推し映画32-「ブエノスアイレス」
1997年公開の「ブエノスアイレス」。25年振りにスクリーンで鑑賞してきました。
2年前、「天使の涙」を劇場で鑑賞したい!とnoteに書きましたが、まさか「ブエノスアイレス」「天使の涙」「2046」までスクリーンで観ることができるとは…本当に嬉しいです。
ウォンカーウァイ監督、4Kリストア上映、本当にありがとうございます。いまだに夢を見ているみたいです。
今回の4Kリストア祭りで、一番楽しみにしていたのは勿論「天使の涙」だったのですが(2列目の席で思う存分浴びてきました!!)、まさかの「ブエノスアイレス」にガツンとやられてきたので、noteにしたためておきます。
「ブエノスアイレス」は1997年の公開当時に観ています。当時、「恋する惑星」「天使の涙」で香港映画ブームがきて、私もその映像美にすっかり虜になり、“ウォン・カーウァイ監督の新作”を楽しみにしていました。

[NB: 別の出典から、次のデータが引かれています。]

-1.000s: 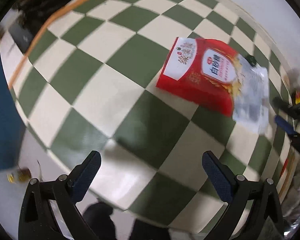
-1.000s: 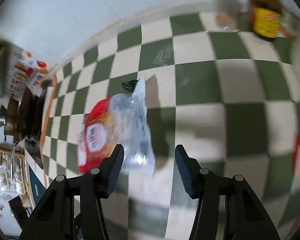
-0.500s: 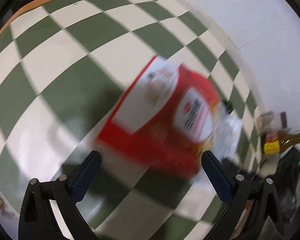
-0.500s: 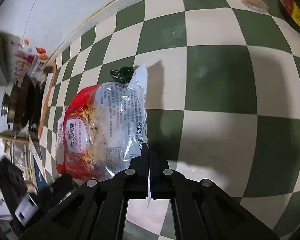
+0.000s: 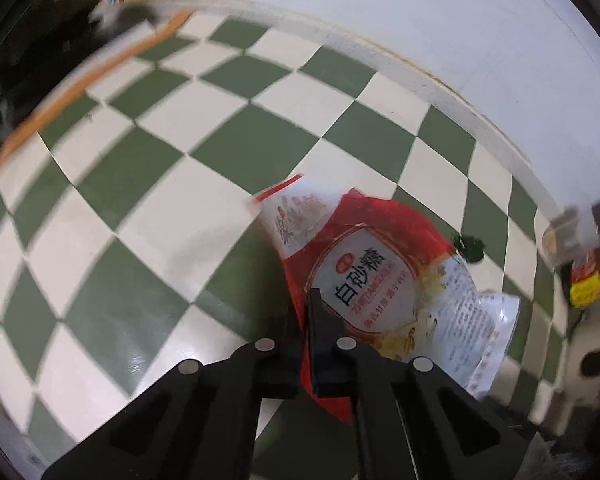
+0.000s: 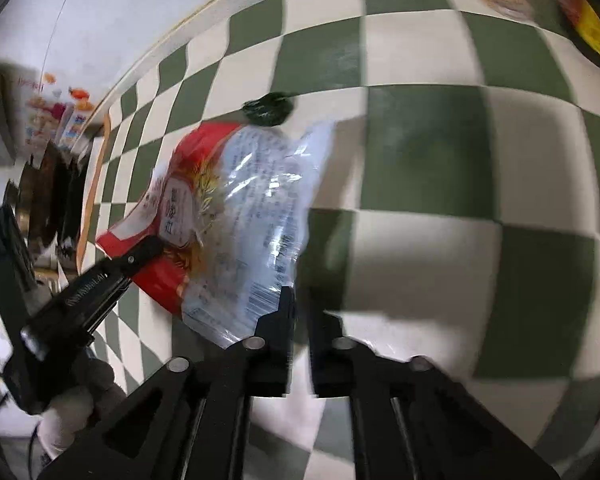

当時、地元(広島)で「香港映画といえばシネツイン(今はもうないミニシアター)」だったように思うのですが、なぜか「ブエノスアイレス」は鷹野橋にあったサロンシネマで上映された気がします。まだ子供だったので、知らない映画館に行くのはめっちゃ緊張していました。
1997年。わくわくしながら観た「ブエノスアイレス」は、子供には難しくて、一度観ただけでは意味がわからなくて、続けて2回観たのでした(当時は入れ替え制ではなかったので…!)。
それでもやっぱりよくわからなくて、「どうしてお互い好きなのに、離れなきゃいけないんだろう?」「このふたりは恋人同士ではないの??」と腑に落ちないまま、なんとなく「綺麗だけど理解しにくい映画」という印象で置いていました。
なので今日、「天使の涙」の前に「ブエノスアイレス」を観ることに決めた時も、(眠いしうたた寝しちゃってもいいかな)位の気持ちだったのです。
それが、まさかの。
ウォン・カーウァイ監督作品で、一番「わかる」かもしれません。共感できるというか…。
すべてのシーンが、台詞が、表情が「わかる」のです。パズルのピースみたいに、「それしかない、そこしかない」とバチっとハマる感じ。
25年の時を経て、それなりにいろいろ経験してから観ると、こんなに感じ方が変わるんだなあ…とゾクゾクしました。本当、興味深い体験でした。
子供の頃は、どうして離れるのか理解できなかったけど、執着しすぎて辛くなる感じ。楽になりたくて離れるけど、寂しくて恋しくてまた戻ってきてしまう感じ。そういうことか…!と。
私の解釈ですけど、「ブエノスアイレス」はファイとウィンの2人&ファイの同僚チャンの3人しか出てこなくて、時系列が飛ぶこともなくシンプルな構成で描かれているので、すごく丁寧に描かれているというか、登場人物に共感しやすい気がします。
“男同士の恋愛だから”とか、あまりそこは関係がない気がして。
“想いが強すぎて、一緒に居るのがつらくなってしまう感じ”は、いろんな関係性に当てはまるんじゃないかな…と思ったりしました。
だから(私にとっての、ウォン・カーウァイ監督作品には珍しく)主人公ふたりに共感できたのかなと。
“悲しみを捨ててきてあげるよ”と笑うチャンの存在が眩しい光ですね。
なにからなにまで完璧でした。映像も勿論ですが、物語の流れが、美しすぎる…。
25年前に公開されたというのが嘘みたいに、2022年のいま観ても、洗練されていて、新しくて、色褪せないです。
※ネタバレあります※
ウィンがファイにタンゴを教えて、ふたりでキッチンで踊っているシーンとか。
チャンが差し出したレコーダーに語りかけながら顔を歪めるファイとか。
チャンが灯台に佇んで録音を聴いている姿とか。
ウィンが、イグアスの滝のランプの“シルエット”を観ながら泣くシーンとか。
本当に、すべての映像、所作、台詞、光、音が美しくて。理解と共感ができて。たまらなかったなあ…。
「一番好きな映画」になりました。また観に行きたいです。